Der erste Regierungschef, den Trump nach seiner Wahl traf, war Shinzo Abe aus Japan. Er ist derjenige, der als erster an BIP-Quoten orientierte Staatsschuldenziele ignorierte. Japan ist aufgrund demografischer und kultureller Probleme seit Jahren von einer chronischen Wachstumsschwäche geplagt. Abe startete zu ihrer Bekämpfung 2013 Abenomics – eine Kombination aus aggressiver Geld- und Fiskalpolitik sowie Strukturreformen. Damit erreichte er zumindest Teilerfolge: Zwar gelang es ihm bisher nicht, Japan viel dynamischer zu machen, aber er konnte den weiteren Niedergang aufhalten und die Arbeitslosigkeit vermindern. Insofern bestätigten die Wähler seinen Kurs, er konnte bei der Oberhauswahl 2016 die Stimmen für seine Partei vermehren und eine Mehrheit gewinnen.
Donald Trumps Ideen ähneln – soweit bekannt – relativ stark den Grundzügen von Abenomics, auch wenn es aufgrund verschiedener Voraussetzungen Unterschiede gibt: In Hinblick auf die Globalisierung will Abe das bisher sehr verschlossene Japan öffnen, Trump die bisher sehr offenen USA eher wieder etwas verschließen. Auch ist es Abe gelungen, die Geldpolitik für seine Zwecke zu instrumentalisieren. Fed-Chefin Yellen dürfte weiter auf Unabhängigkeit bedacht sein.
Geldwertstabilität nicht mehr so wichtig
In Großbritannien ist nach dem Brexit der Begriff „Shrinkflation“ populär geworden: Anstatt die Preise zu erhöhen, ändern Nahrungsmittelhersteller die Form der Produkte, so dass weniger Inhalt in eine gleichgroße Packung kommt: ein 49g-Schokoriegel wiegt beispielsweise mit runden Ecken nur noch 45g. Nur notdürftig wird kaschiert: Für die gleiche Leistung muss zukünftig mehr gezahlt werden. Die Kaufkraft des Geldes sinkt – die Inflation ist zurück, auch wenn man es nicht sofort sieht.
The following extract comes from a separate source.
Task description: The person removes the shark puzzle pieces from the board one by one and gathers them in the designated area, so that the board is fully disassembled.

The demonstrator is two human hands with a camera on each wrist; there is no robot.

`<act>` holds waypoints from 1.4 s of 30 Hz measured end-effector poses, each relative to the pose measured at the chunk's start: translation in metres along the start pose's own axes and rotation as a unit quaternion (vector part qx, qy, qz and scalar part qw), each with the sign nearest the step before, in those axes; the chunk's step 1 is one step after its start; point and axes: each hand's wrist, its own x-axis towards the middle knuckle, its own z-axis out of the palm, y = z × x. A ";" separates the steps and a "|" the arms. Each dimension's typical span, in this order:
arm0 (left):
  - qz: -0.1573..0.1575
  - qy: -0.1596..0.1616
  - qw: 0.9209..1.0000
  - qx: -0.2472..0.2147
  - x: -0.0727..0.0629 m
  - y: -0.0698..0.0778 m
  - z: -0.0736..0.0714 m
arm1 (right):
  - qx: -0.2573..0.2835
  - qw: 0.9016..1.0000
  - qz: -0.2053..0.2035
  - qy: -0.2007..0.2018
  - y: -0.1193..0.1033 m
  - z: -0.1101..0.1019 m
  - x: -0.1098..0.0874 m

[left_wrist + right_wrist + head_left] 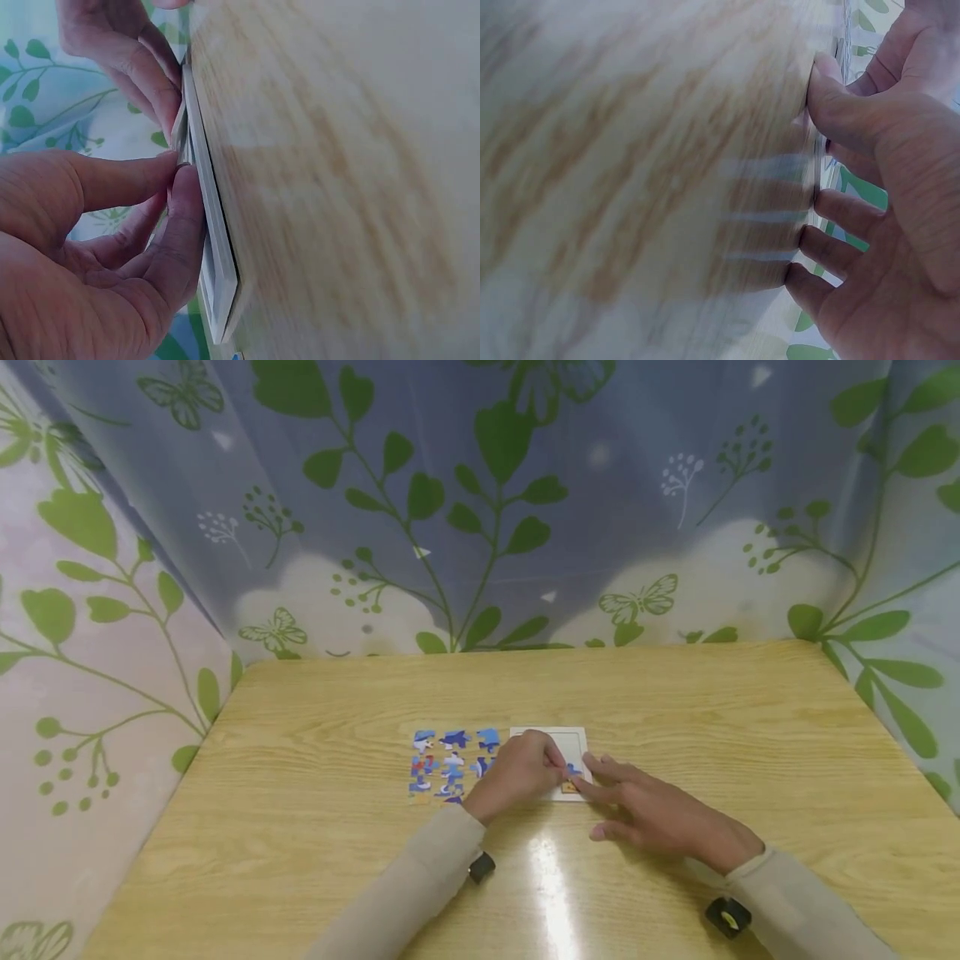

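A shallow white puzzle tray [572,742] lies on the table, with several blue and orange jigsaw pieces [572,786] in its near right corner. My left hand [519,770] reaches over the tray and pinches a thin puzzle piece [180,156] between thumb and index finger, its face mostly hidden by the fingers. From the right, my right hand [648,806] has its index fingertip at the pieces in the corner. Its other fingers are spread, with fingertips [801,279] resting on the tabletop beside the tray.
Loose blue, white and red jigsaw pieces [453,763] lie in rows left of the tray, some hidden behind the left forearm. The wooden table [315,752] meets leaf-patterned curtains [480,560] at its back and sides. Each wrist carries a small black device [727,917].
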 end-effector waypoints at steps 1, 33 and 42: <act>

Nicht nur hinter verkleinerten Packungsinhalten verbirgt sich eine Wiederkehr der Geldentwertung. In den vergangenen Jahren sind die Rohstoffpreise deutlich gesunken – dieser Trend ist 2016 zumindest gestoppt worden. Auch wenn noch nicht klar ist, ob und wie stark sie wieder steigen, eines ist klar: Die deflationäre Wirkung von fallenden Rohstoffpreisen wird in näherer Zukunft wegfallen. Staatliche Ausgabenprogramme dürften zudem die entstehende Inflationsdynamik weiter anheizen.
Dies ist politisch durchaus gewollt: Fehlende Inflation ist von Geldpolitikern von Tokio bis Frankfurt als Übel ausgemacht worden und soll bekämpft werden. Der britische Zentralbankchef Mark Carney hat vor Kurzem als neues Mantra verkündet, Ziel der Geldpolitik sei in Zukunft im Zusammenspiel mit Struktur- und Fiskalpolitik vor allem „inklusives Wachstum“ – also ein Wachstum, das so hoch ist, dass selbst die zurückgebliebenen Bevölkerungsschichten erkennbar etwas davon haben. Dass dies nicht ohne deutlich höhere Inflationsraten möglich sein wird, scheint nicht mehr wichtig.
An den Kapitalmärkten macht sich das veränderte Umfeld in einem Bruch von schon seit Jahren anhaltenden Trends bemerkbar. Dies hat nicht allein mit dem Wahlsieg Donald Trumps zu tun: Die neuen Tendenzen haben sich spätestens seit dem Sommer abgezeichnet. Auch bei einem Sieg Hillary Clintons hätte es eine Hinwendung zu schuldenfinanzierten Infrastrukturprogrammen gegeben – allerdings wäre bei ihr die Richtungsänderung wohl nicht ganz so radikal ausgefallen. Insofern steht „Trumponomics“ nicht für neue Entwicklungen – verstärkt werden bereits im Entstehen befindliche.